Ces aplatissements des tiges, sont dûs à la réunion naturelle de plusieurs tiges, & dont il est à croire que le principe existoit dans le fœtus même, puisqu’ils ont lieu sur la plante très-petite, comme sur la plante développée, & presqu’à son point de perfection. Cet excès de parties dans le végétal, est analogue à l’excès de parties dans l’animal, comme un quadrupède à six pattes, &c. ; mais le règne végétal offre souvent une autre espèce de monstruosités beaucoup plus rare dans le règne animal ; c’est la réunion de tiges de différentes natures ; je vais en citer quatre exemples singuliers. M. Lalandrini a observé un tuyau de froment de l’un des nœuds duquel sortoit un second tuyau qui portoit à son extrémité un tuyau d’ivraie ; & l’ayant disséqué à l’endroit de leur insertion, il a trouvé leurs membranes parfaitement continues.

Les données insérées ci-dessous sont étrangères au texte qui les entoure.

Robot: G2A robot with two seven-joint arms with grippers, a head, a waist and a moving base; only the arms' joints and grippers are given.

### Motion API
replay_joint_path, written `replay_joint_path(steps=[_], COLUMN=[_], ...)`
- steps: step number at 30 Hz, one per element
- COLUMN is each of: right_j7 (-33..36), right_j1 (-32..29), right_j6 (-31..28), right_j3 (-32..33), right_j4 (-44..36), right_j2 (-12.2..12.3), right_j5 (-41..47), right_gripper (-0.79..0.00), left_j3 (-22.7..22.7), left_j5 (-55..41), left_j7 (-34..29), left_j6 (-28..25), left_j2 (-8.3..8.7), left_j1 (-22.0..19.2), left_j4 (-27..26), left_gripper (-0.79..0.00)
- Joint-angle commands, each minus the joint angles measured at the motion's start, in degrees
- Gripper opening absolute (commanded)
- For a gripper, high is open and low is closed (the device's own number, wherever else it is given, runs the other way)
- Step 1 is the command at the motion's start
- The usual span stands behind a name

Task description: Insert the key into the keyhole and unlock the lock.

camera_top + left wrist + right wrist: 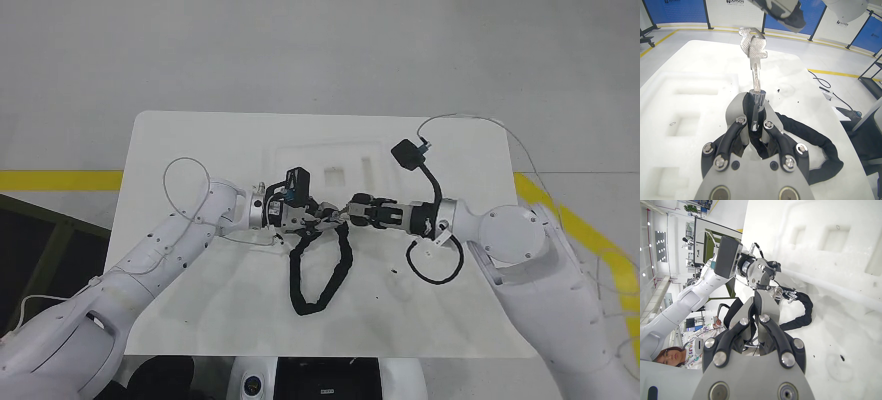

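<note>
Just off the foam tray on its robot-facing side, raised above the white table: a chain lock, pinched by its chrome cylinder between the closed fingers of the left gripper. Cylinder short, polished, mirror-bright, keyhole end pointing away from the wrist. Below the gripper, a chain sleeved in black fabric, drooping away from the tray toward the robot and lying in a long loop on the table.

Stuck in the keyhole by the tip only: a flat silver key, most of the grooved blade outside. Head broad, irregular in outline, stippled with a fine dot texture. Threaded through its slot, a thin key ring.

Facing it from the opposite side, at the same edge of the tray: right gripper, fingers pressed together, nothing seen between the black pads, tips close to the key's head. Contact with the key impossible to judge.

On the tray itself, several rectangular recesses, and a tiny wire loop lying beside the rim of one.
</note>
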Motion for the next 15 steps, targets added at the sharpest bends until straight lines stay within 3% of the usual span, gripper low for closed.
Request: replay_joint_path(steps=[1, 8, 15], right_j7=[-0.12, -0.70, -0.95], right_j1=[-0.35, -0.56, 0.17], right_j6=[0.69, 3.47, 4.13], right_j3=[0.71, 0.92, 0.10], right_j4=[-0.16, -0.08, 0.00], right_j2=[0.18, 0.34, 0.31], right_j5=[-0.72, -1.75, -2.40], right_gripper=[-0.785, -0.785, -0.733], left_j3=[0.02, 0.13, 0.30], left_j5=[0.06, 0.30, 0.39], left_j7=[0.01, 0.00, -0.08], left_j6=[0.00, 0.00, 0.00], left_j2=[-0.01, -0.07, -0.13], left_j1=[0.02, 0.07, 0.06], left_j4=[0.02, -0.29, -0.31], left_gripper=[-0.785, -0.785, -0.785])
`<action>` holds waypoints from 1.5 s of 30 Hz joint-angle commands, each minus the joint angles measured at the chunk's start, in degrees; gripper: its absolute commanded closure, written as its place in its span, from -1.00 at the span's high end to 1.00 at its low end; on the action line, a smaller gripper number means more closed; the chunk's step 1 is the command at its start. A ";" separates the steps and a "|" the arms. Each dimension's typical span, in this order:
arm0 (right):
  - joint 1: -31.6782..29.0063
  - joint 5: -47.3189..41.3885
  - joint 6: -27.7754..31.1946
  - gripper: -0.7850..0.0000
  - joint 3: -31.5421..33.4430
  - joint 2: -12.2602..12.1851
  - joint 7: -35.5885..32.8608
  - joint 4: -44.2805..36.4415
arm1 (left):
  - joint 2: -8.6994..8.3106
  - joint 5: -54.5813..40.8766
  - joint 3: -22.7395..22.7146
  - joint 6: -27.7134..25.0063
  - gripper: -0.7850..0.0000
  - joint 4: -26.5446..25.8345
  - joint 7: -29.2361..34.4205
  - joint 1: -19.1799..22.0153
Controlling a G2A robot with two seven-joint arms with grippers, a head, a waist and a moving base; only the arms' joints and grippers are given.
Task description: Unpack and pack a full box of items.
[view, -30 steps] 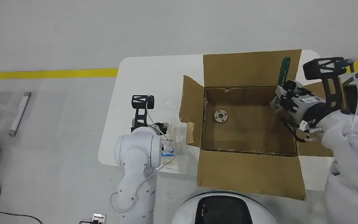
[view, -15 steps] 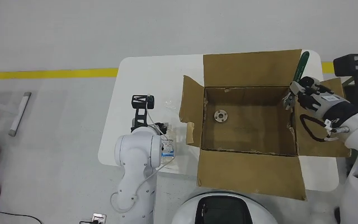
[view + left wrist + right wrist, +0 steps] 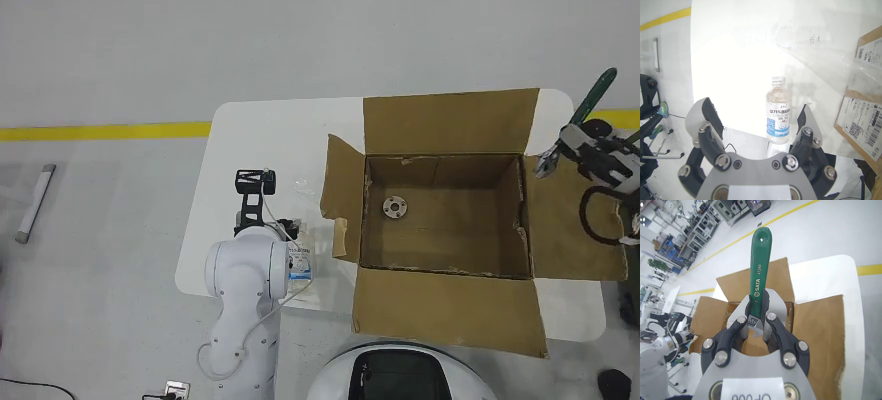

Les frumentacées ont offert à Wormins un exemple de monstruosité pareille, celle de l’orge avec le seigle. C’étoit un court épi, partagé en quatre pointes, d’un pouce de longueur, qui à la première vue paroissoit être un vrai épi d’orge, mais qui renfermoit réellement tout-à-la-fois du seigle & de l’orge. Les quatre branches de cet épi, étoient disposées de façon, qu’alternativement la première n’avoit que des grains d’orge au nombre de cinq, & la seconde des grains de seigle. Les grains d’orge avoient leur longueur, leur dureté, leur rudesse ordinaires, & les barbes dont ils sont naturellement garnis ; caractères qui ne se trouvoient point dans ceux du seigle.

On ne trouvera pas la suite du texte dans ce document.